- LISTED RECORDS:
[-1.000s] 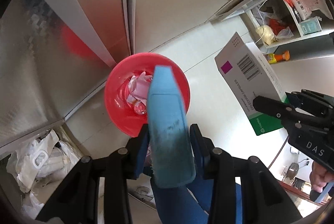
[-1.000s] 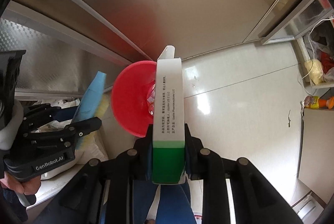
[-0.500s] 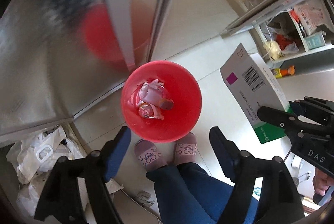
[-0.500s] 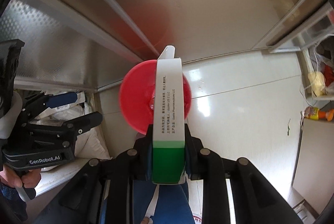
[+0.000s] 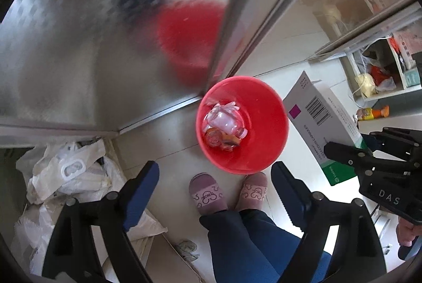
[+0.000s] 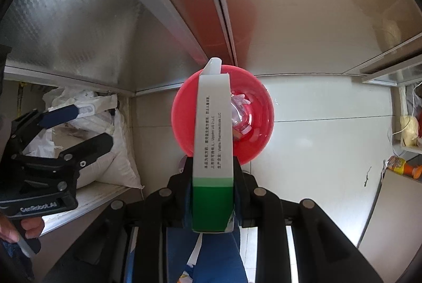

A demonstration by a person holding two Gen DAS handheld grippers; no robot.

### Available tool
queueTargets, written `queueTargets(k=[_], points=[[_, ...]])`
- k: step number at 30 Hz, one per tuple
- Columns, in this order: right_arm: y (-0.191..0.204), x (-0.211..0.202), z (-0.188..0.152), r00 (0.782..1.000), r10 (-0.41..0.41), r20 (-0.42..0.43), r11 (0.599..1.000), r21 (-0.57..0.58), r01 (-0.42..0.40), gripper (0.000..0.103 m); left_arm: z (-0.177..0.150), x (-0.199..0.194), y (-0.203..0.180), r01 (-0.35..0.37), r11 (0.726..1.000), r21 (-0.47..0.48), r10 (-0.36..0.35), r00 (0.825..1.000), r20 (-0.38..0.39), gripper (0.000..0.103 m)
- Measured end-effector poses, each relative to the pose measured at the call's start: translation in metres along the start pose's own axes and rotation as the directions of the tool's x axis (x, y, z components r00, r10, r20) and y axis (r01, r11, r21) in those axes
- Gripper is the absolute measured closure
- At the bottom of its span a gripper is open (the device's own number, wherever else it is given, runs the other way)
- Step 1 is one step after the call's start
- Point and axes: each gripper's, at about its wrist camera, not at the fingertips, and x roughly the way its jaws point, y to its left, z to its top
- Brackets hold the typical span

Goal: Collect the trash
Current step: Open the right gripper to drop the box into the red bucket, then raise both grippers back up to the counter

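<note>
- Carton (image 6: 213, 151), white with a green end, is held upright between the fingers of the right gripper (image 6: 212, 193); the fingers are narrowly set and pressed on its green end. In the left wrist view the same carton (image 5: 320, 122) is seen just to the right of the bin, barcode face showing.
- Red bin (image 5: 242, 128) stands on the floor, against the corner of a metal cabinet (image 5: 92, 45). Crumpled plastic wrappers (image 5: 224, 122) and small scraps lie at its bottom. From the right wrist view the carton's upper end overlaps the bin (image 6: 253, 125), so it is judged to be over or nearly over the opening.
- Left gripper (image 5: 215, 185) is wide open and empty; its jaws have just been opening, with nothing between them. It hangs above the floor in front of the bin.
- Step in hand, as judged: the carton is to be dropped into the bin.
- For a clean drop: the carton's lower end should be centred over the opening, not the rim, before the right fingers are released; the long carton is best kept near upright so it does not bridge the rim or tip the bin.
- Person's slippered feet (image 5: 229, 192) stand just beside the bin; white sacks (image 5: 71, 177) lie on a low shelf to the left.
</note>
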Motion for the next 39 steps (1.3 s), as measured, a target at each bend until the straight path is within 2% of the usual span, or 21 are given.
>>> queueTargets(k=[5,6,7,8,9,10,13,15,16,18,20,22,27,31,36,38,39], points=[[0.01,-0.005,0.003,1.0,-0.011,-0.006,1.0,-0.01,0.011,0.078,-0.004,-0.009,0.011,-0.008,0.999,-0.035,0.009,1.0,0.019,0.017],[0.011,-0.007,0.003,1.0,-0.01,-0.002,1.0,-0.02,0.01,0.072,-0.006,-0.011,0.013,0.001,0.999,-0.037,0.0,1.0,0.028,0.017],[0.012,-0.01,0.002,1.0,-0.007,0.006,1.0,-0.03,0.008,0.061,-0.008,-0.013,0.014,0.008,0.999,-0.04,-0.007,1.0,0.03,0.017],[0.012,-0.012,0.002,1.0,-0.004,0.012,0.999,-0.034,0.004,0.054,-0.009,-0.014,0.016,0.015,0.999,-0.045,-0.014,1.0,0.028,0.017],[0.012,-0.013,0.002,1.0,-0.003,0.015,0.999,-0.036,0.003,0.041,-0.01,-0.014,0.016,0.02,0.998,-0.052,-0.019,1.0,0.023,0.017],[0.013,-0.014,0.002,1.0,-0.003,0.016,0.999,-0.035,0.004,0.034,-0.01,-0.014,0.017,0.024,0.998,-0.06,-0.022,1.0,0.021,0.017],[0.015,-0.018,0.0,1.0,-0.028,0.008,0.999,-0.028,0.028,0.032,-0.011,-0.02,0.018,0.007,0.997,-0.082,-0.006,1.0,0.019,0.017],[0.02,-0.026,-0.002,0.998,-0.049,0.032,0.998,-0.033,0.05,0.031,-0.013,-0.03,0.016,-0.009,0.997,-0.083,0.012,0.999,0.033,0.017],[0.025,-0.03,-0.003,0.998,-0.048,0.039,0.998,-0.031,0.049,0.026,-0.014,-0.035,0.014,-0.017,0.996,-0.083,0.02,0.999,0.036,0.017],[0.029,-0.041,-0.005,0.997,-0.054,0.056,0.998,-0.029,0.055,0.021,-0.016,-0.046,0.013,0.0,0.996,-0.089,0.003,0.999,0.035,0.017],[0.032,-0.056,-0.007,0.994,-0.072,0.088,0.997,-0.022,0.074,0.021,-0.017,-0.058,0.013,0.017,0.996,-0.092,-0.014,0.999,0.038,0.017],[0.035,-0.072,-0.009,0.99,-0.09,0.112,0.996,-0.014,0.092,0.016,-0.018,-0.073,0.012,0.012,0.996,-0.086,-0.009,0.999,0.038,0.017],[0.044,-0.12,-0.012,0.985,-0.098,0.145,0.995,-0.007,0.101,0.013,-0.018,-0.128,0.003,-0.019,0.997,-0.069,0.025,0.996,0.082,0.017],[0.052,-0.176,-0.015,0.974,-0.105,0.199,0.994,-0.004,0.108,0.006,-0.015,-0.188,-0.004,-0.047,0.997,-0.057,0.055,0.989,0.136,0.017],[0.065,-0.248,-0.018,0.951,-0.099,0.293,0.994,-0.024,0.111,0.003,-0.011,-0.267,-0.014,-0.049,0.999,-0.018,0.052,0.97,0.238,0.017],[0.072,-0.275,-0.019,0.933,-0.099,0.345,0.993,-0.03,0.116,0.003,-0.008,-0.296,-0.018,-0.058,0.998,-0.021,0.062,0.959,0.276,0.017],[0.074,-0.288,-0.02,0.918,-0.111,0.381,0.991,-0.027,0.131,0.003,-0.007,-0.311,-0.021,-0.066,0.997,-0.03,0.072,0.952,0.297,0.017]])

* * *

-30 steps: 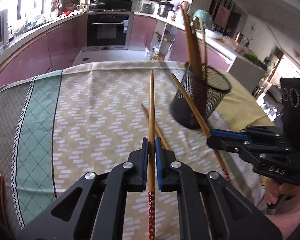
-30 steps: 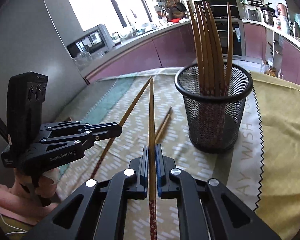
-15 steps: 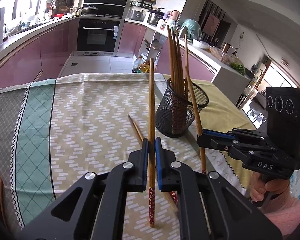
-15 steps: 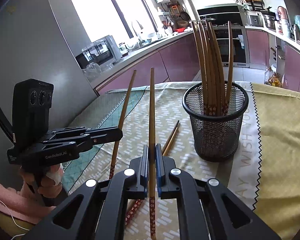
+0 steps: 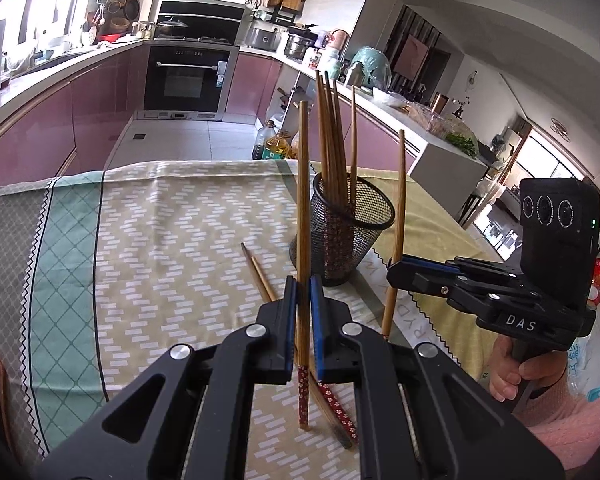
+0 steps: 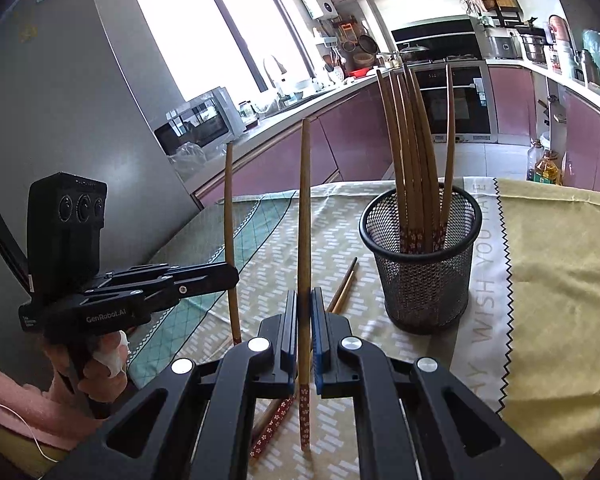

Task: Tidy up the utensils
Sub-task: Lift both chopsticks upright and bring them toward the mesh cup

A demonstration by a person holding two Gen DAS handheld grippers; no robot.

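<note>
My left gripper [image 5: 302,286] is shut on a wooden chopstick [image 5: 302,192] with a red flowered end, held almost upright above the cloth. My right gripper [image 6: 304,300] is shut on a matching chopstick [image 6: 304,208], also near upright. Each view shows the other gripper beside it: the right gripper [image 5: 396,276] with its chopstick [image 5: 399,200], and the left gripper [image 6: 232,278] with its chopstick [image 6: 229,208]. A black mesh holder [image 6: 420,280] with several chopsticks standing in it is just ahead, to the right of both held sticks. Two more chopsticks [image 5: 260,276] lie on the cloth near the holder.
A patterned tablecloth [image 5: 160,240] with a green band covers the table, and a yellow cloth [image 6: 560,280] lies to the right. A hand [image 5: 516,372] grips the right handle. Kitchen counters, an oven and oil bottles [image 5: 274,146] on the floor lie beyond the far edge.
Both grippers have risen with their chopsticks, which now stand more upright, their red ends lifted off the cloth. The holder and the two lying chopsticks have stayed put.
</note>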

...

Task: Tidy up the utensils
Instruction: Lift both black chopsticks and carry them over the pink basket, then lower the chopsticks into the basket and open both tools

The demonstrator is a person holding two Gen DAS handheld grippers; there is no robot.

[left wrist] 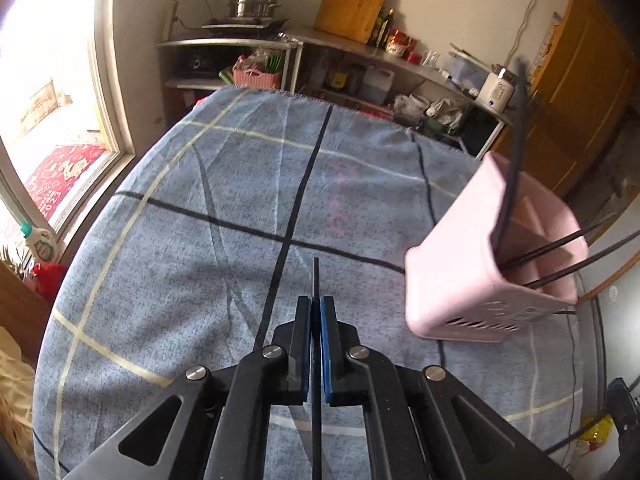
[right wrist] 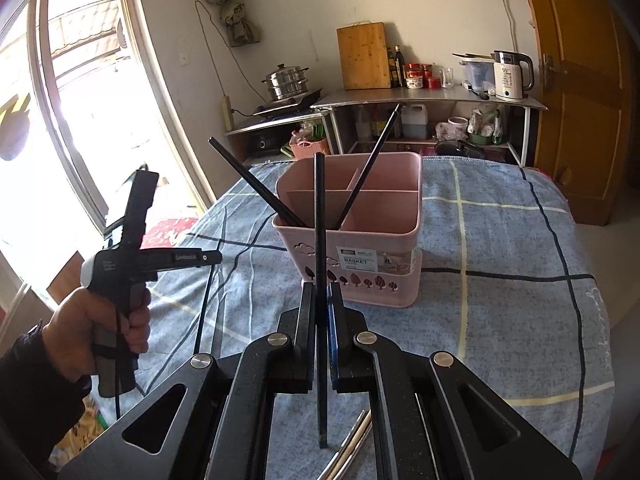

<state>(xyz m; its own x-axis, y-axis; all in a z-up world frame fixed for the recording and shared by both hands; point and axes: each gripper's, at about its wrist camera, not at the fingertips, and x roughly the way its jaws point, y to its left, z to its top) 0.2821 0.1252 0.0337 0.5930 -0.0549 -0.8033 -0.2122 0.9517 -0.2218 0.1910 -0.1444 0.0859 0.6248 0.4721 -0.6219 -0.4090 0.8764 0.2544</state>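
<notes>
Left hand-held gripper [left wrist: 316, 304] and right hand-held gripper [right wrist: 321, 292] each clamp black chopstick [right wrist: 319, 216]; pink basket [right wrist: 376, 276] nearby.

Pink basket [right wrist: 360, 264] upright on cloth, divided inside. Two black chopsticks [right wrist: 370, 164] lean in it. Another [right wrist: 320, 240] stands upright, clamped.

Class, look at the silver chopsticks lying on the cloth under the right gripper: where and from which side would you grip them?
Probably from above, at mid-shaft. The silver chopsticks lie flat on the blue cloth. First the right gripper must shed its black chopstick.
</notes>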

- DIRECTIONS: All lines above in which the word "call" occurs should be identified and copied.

- SOLVED PROBLEM:
- Measured end-effector poses, each relative to the pose measured at the call's start: translation in metres along the start pose's own axes and rotation as the directions of the tool's x axis (x, y, z components r00, r10, r20) and y axis (r01, r11, r21) in those axes
- Step 1 is one step after the call's start

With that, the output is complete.